Believe it or not, the worst thing about Ty Law leaving the Patriots after the 2004 season was not how bad the classy cornerback looked in an ugly Jets uniform.
Law’s departure, while certainly a gut punch at the time, was also the end of an era in New England.
The Patriots, who had won three Super Bowls in four years behind Bill Belichick and Tom Brady in a way that made some wonder whether this group would ever lose (Brady was undefeated in the playoffs until the following year), were on the eve of a long drought of postseason success when Law left the team the way many other veterans under Belichick’s reign have. The Patriots would win playoff games here and there, and they would even return to the Super Bowl twice, but New England never regained the championship form of those early years — and it wasn’t a coincidence that that happened after Law left.
The Patriots built their early success on the back of an excellent defense, and the ball-hawking secondary led by Law was a huge part of it. When Belichick let Law go, it was the beginning of an erosion that would bottom out when the Patriots couldn’t stop the Giants in the 2012 Super Bowl. New England had let other key players go before, but after Law, the trickle of high talent leaving the defensive side of the ball turned into a flood. Richard Seymour was sent away before Belichick would refuse to pay him more, and everyone from Willie McGinest to Mike Vrabel to Tedy Bruschi (retired, not traded) aged out of the system without a top-tier replacement.
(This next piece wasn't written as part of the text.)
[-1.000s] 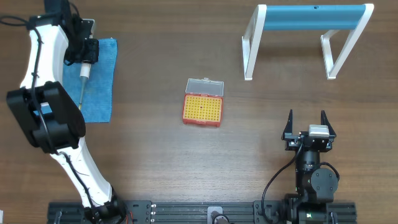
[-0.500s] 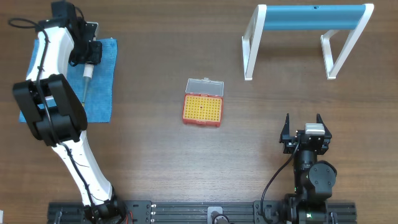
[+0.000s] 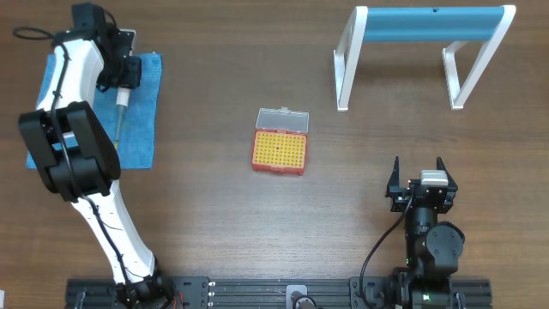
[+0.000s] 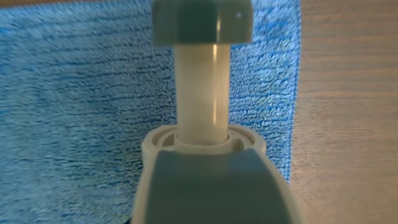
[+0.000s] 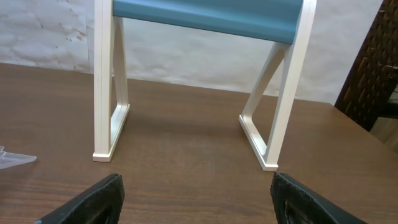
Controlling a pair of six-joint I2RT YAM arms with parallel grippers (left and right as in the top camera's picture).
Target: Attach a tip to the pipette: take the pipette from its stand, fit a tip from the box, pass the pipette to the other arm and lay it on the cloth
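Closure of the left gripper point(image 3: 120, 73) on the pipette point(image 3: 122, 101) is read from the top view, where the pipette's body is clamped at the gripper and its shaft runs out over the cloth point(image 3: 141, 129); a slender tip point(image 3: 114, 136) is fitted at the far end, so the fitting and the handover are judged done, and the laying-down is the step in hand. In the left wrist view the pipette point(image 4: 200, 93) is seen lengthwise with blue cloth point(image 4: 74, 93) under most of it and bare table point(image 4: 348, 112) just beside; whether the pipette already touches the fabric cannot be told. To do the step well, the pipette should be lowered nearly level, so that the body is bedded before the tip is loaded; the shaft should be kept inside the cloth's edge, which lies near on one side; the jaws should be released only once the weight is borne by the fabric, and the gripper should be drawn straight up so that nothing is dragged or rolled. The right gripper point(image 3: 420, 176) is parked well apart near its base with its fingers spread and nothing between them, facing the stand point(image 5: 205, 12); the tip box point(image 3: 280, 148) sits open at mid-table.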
When Law left after 2004, the Patriots knew they would miss the cornerback — but few knew that missing him would last more than a season or two, or that his departure would become a harbinger for a defense that would only deteriorate further.
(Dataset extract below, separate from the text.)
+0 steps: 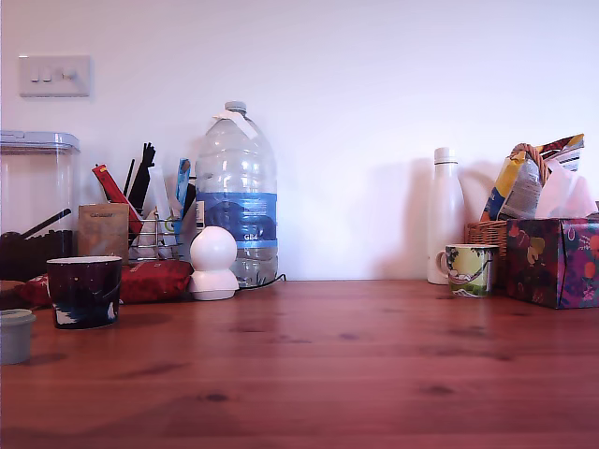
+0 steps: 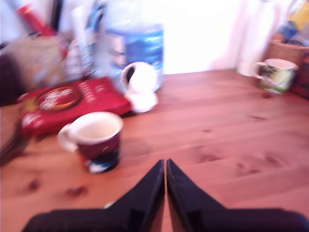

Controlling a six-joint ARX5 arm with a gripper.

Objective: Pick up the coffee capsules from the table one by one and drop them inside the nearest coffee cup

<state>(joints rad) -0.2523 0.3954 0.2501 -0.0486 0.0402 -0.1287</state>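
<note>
The coffee capsule, a small pale grey-green pod, stands on the table at the far edge of the exterior view's left. Just behind it and a little to its right is the coffee cup, dark with a pale rim and white splashes. In the wrist view the same cup shows its pale inside and sits ahead of my gripper. Both black fingers are pressed together with nothing between them. No capsule shows clearly in the wrist view. My gripper is out of sight in the exterior view.
Behind the cup lie a red packet, a white round-headed gadget and a big water bottle. At the exterior view's right stand a floral mug, a white bottle, a basket and a patterned box.
</note>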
Belichick and Co. have put serious effort into rebuilding the defense since. There were a few free-agent busts and draft hiccups, but starting with picking Jerod Mayo in 2008, New England has slowly been adding the pieces, player by player, to get the unit back to its former glory.
That progression appears to be mostly complete this season. A defense that just a couple of seasons ago was known to give up 30-plus points a game while hoping Brady could outgun an opponent has looked impressive. The Patriots haven’t played uber-talented offenses so far, but the players on the defensive side clearly have it. From the semblance of a pass rush to a stout linebacking corps to a secondary that has snapped into place, New England could have one of the best defenses in the league if each member plays up to potential.
That’s the key — the players. Belichick and his coaches have shown they can coach all kinds of players and use a variety of skills to their advantage. But sustained success over a season and into the playoffs requires a certain level of talent, and the Patriots finally have that in bulk on defense.
New England has struggled defensively when it mattered in recent years because it didn’t have the right pieces to make its defense work. Now that it has those pieces, only improvement can be expected — but the Patriots must hold on to those pieces.
That’s where the discussion circles back to Law, and the only cornerback who’s been able to hold a candle to what Law did in his Patriots days (except maybe Asante Samuel) — Aqib Talib.
Talib, always a talent, has become locked in with the Patriots, especially this year. Talib has had a troubled past and, as recently as last year, with New England, was drawing concern as being a possible locker room hindrance. He’s done nothing but shine this year, though.
He’s holding opponents to miniscule yards, clearing the way for his teammates to gang up on other players and making huge plays in big moments (sealing the Patriots’ wins over both the Jets and the Buccaneers). That’s the kind of work that makes a defense hum, but Talib has also provided the flash, pulling in four interceptions (tied for the league lead).
Talib has shown himself to be not only a talented player but also one who fits the Patriots well, doing his part of the job but also freeing up his teammates to do theirs. With that in mind, it’s no longer a question of whether the Patriots need to keep Talib around, but when — as in, when they can sign him to an extension of the one-year deal he got heading into this year.
Character concerns continue with Talib, and they always will. The Patriots can’t know, now more than ever, if giving a player more years and more money will cause problems once he signs.
But New England can know that, for the first time in nearly a decade, it has a defensive unit that can contend. It’s built on many talented pieces, but the biggest piece so far has been Talib, who brings memories of what the Patriots could do when they not only rushed the passer and patrolled the middle but also intercepted and batted down balls deep.
If the Patriots want to continue their progression out of the defensive doldrums, they need to make a commitment to the players who have helped them finally get back to form. Many players fit that description, but none have a contract so short, or a track record so bright so far, as Talib. New England may have had reason to try to work around a hole at cornerback before, but it doesn’t now — not after seeing how neglecting that spot can cause larger, long-lasting problems.
Plus, the Patriots’ red, white and blue just seems to suit good cornerbacks the way no other team colors can.